Take the data below. Output it exactly from its first line through the line containing "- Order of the".

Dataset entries
--------------------------------------------------
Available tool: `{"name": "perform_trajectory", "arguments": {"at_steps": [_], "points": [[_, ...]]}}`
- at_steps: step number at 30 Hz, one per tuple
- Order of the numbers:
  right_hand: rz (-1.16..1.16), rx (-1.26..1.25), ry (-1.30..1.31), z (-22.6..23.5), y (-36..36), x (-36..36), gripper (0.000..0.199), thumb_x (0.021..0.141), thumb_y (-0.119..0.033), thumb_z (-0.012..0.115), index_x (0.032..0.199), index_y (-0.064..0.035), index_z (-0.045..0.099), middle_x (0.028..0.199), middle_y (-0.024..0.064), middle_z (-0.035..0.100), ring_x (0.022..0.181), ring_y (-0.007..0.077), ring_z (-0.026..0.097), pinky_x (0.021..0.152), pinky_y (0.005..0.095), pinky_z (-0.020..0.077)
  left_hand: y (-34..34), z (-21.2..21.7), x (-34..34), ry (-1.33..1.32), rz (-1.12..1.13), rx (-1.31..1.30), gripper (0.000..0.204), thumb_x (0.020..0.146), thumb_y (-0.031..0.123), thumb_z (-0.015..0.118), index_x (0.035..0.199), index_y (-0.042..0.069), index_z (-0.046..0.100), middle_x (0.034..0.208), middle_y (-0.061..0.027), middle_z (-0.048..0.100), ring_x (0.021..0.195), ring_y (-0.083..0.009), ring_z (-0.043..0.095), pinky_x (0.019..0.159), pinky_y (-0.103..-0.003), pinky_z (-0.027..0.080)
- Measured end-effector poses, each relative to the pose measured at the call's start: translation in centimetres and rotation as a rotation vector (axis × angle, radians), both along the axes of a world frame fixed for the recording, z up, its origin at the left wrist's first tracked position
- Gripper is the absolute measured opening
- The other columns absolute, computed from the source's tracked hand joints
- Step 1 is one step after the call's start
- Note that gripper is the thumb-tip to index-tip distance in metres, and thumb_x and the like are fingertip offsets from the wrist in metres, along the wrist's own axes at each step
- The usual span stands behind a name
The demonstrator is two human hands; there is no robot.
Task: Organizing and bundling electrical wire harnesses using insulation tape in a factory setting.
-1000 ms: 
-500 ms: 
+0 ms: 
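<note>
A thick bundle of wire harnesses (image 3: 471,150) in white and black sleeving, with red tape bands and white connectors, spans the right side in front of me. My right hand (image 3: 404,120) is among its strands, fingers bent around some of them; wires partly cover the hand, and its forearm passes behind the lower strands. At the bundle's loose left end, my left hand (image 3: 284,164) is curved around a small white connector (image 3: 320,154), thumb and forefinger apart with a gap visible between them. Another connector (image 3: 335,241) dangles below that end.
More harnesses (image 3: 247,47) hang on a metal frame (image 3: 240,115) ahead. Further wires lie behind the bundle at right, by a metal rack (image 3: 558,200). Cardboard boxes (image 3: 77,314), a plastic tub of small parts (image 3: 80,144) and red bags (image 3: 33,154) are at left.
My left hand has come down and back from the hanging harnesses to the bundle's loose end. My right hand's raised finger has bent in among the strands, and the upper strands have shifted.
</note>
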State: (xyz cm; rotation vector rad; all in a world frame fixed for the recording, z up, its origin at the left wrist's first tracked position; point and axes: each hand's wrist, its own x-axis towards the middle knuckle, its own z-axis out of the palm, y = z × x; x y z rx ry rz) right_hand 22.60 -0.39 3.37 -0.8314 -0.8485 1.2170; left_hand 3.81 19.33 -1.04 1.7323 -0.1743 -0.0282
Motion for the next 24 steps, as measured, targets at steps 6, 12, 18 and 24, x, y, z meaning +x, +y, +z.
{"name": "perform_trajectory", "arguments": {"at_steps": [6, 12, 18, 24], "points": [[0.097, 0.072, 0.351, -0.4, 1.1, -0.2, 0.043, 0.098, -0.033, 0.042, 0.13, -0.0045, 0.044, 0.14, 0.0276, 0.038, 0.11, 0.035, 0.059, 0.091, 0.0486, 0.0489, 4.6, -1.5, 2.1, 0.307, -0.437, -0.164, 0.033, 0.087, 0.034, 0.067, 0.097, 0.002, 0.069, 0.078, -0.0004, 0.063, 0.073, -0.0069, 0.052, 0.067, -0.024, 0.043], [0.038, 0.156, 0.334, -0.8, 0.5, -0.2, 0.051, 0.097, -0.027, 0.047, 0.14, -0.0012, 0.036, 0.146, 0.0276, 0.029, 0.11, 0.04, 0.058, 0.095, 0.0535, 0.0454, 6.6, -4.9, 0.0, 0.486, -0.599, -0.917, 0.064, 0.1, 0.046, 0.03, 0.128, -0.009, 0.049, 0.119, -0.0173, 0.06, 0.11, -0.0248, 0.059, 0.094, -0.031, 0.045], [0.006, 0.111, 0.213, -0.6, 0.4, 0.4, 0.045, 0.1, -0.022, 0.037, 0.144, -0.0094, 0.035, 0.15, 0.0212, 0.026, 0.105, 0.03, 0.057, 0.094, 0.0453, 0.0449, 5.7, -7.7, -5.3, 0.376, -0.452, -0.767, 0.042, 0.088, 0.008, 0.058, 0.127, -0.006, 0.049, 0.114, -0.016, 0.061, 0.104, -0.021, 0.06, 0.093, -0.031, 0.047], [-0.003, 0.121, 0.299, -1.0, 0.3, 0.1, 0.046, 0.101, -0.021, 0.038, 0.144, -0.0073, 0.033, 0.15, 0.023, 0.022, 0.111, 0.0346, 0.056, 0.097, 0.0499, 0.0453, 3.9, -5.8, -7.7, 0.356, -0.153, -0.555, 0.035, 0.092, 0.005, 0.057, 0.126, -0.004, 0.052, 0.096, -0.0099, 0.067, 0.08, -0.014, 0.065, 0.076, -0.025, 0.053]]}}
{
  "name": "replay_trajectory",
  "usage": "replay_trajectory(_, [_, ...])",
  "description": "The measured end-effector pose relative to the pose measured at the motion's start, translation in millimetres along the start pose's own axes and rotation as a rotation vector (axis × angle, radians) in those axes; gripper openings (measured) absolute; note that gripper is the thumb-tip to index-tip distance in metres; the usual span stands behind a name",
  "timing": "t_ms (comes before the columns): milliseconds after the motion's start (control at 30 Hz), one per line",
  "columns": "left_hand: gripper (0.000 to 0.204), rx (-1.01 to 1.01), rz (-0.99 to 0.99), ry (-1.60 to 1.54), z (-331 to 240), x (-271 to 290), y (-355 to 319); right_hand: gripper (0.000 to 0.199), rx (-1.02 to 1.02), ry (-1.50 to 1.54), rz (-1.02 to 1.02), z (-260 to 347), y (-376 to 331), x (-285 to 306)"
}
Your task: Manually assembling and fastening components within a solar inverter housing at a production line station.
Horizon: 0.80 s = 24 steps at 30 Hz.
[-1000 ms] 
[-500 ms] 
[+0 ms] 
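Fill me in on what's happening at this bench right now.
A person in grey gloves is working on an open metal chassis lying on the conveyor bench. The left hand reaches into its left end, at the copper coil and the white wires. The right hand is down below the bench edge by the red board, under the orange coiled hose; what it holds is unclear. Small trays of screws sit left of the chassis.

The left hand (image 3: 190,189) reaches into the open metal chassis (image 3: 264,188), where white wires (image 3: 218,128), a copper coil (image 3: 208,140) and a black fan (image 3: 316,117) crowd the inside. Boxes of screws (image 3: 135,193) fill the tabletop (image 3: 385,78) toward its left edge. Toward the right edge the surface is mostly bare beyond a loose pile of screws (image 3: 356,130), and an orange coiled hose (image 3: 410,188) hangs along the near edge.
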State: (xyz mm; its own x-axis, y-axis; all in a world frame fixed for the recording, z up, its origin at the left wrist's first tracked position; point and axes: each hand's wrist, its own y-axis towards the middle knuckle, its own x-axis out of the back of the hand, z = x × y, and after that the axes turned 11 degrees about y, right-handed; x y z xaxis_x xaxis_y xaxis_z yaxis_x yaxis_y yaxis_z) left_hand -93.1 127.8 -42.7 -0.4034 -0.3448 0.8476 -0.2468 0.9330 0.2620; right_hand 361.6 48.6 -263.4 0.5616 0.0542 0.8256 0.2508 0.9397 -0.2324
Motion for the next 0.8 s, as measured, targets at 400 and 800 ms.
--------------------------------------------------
• COMPLETED EXERCISE:
Available tool: `{"name": "perform_trajectory", "arguments": {"at_steps": [_], "points": [[_, ...]]}}`
- at_steps: step number at 30 Hz, one per tuple
- Order of the numbers:

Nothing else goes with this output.